Totalement. C’est l’occasion de se nourrir de pensées pour comprendre d’où tout cela vient, comme celles, notamment, de Virginia Woolf. J’ai voulu faire comme Alice Birch : m’imprégner de tout ça, afin que cela m’éclaire. On se rappelle ainsi que, selon certains, la femme est sorti des côtes d’Adam et en plus, derrière, elle a fauté ! Quand on relit ça, il y a de quoi tomber de sa chaise… On part quand même de là.
Quelle est, selon vous, l’idée derrière ce texte ? Inviter les femmes à se révolter, à s’indigner ?
L’auteure nous invite surtout à réfléchir à la question des rapports entre les hommes et les femmes, et également à passer à l’acte. Elle ne donne pas, en effet, de solutions, invitant le public, ou le lecteur, à chercher ses propres voies, et à se dire : et on fait quoi maintenant? Car aujourd’hui encore, des femmes meurent sous les coups de leur mari, partout dans le monde, et subissent régulièrement des remarques pénibles.

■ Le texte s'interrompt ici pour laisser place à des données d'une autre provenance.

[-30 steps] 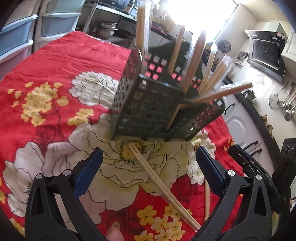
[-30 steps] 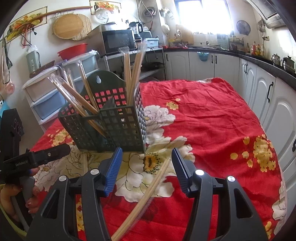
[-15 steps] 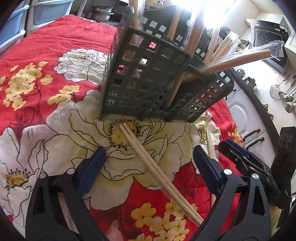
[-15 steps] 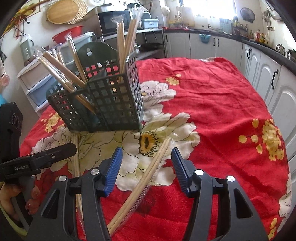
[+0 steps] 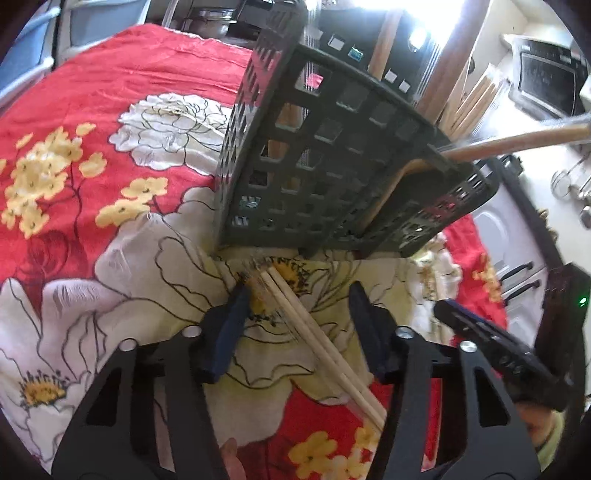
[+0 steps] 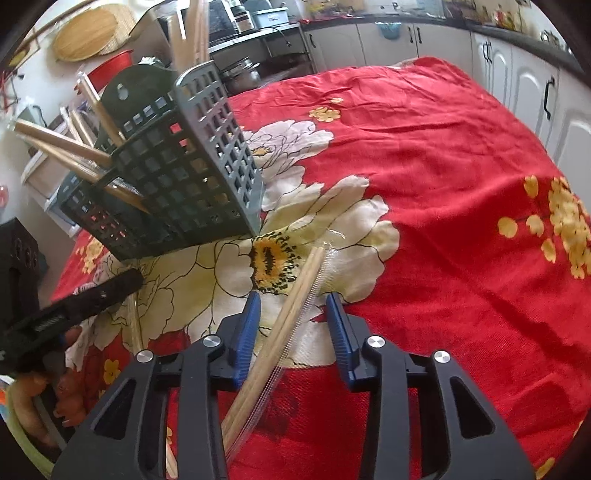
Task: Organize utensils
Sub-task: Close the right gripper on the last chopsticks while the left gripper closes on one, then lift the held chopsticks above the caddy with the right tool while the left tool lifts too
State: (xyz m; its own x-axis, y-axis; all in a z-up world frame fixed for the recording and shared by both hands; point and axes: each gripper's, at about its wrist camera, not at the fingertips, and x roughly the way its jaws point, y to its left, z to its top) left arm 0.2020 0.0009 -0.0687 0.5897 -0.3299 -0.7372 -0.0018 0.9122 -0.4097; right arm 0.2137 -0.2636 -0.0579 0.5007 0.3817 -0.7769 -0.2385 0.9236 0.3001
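Daylight from a blown-out window [image 5: 417, 14] glares; fisheye edges bend and darken, with slight motion blur.

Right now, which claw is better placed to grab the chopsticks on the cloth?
Both straddle a pair and have just been closing, neither gripping. The right claw looks better: its chopsticks sit centred. The left claw has its chopsticks crossing diagonally, close to the basket.

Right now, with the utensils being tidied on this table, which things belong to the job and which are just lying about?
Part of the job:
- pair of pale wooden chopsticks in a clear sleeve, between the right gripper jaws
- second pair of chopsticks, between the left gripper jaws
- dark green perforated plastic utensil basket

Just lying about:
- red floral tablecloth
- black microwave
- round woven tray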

La semaine dernière, encore, je me baladais à Luxembourg avec une amie quand on tombe sur un mec, genre 20 ans, qui lâche : « Putain, vous êtes bonnes ! ». La grande classe.
Conseillerez-vous cette pièce aux hommes ?
Oui, bien évidemment ! Le but n’est pas ici de les éradiquer, mais bien de mener une réflexion en commun. Car c’est ensemble que l’on avance.